Gcabashe and his fellow executives at Eskom appeared to be more interested
in finding new ways to mine money out of Eskom, given that the "payments on
expiry of five-year contracts" had been wrung dry (the device was used in
2006 by the Industrial Development Corporation, now a rat-bitten parody of
its former self). 
Eskom invented an ingenious and inglorious form of what is best described as
"ghost shares", which assumes, for the sake of executive remuneration, that
Eskom is a listed stock. Gcabashe and other Eskom luminaries have been
awarded millions of these ghost shares, which are "valued" from time to
time. 
Eskom (Rm)
2005
2006
2007
Executives
26.2
20.8
24.4
Bonuses*
46.3
4.9
5.9
Non-Execs
5.1
4.5
4.8
Total
77.6
30.2
35.0
*2005 includes bling for expiry of five-year contracts.
 
The most recent details of the Eskom ghost shares are to be found on page
169 of the 2007 Eskom annual report. While the numbers and explanation are
as close to gobbledygook as any Eskom scion would wish, it appears that all
the ghost shares are under water, ie, worthless. This should not surprise
anyone. Practically every South African wishes that Eskom's bosses would
take a one way flight to a cannibal country where people have been badly
starved for years.
Eskom should have started building new power capacity more than ten years
ago. Every last piece of paper and contract, etc, was ready for signing in
1995, but the approvals took 12 years. Lately, Eskom's royal set have been
attempting to dump on customers with the Nuremburg style excuse - "we were
just doing what we were told". Wallowing in those tens of millions, how
could they have heard a thing at all?
What's happened since 1995 is that the new, empowered Eskom top brass has
ridded itself of any serious talent, especially if it's been pale.

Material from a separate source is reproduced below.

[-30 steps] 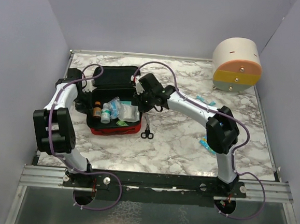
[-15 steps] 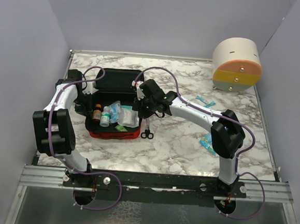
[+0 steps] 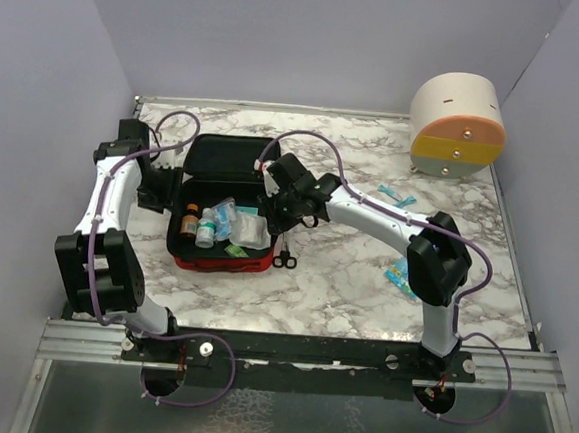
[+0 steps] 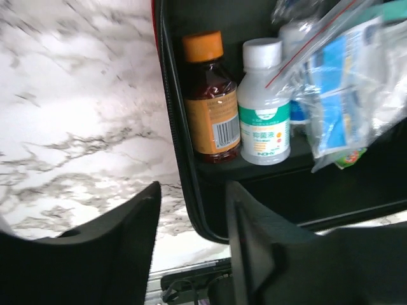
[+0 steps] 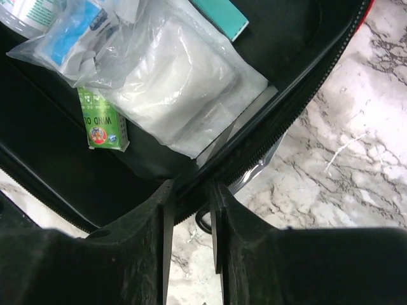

Its
insolent top brass have tried to pump up the value of Eskom's ghost shares
by slashing costs, which has entailed vast cutbacks on maintenance by people
who often don't really know what they're maintaining. 
By last year Eskom was unable to fully supply itself with coal, and started
to outsource, naturally enough, to "black economic empowerment" companies
who only know rudimentary things about coal mining. Eskom's coal stocks are
now good only for days, rather than months. Chaos is the order of the day.
As generators have failed at Eskom, or been taken down for "maintenance", so
other generators have been over-worked by turbines spinning above nameplate
capacity. Surely it's time to rack up pay for the top brass at Eskom to R1bn
a year? They would be able to find time to breed with each other, and take
over all serious power utilities across the globe.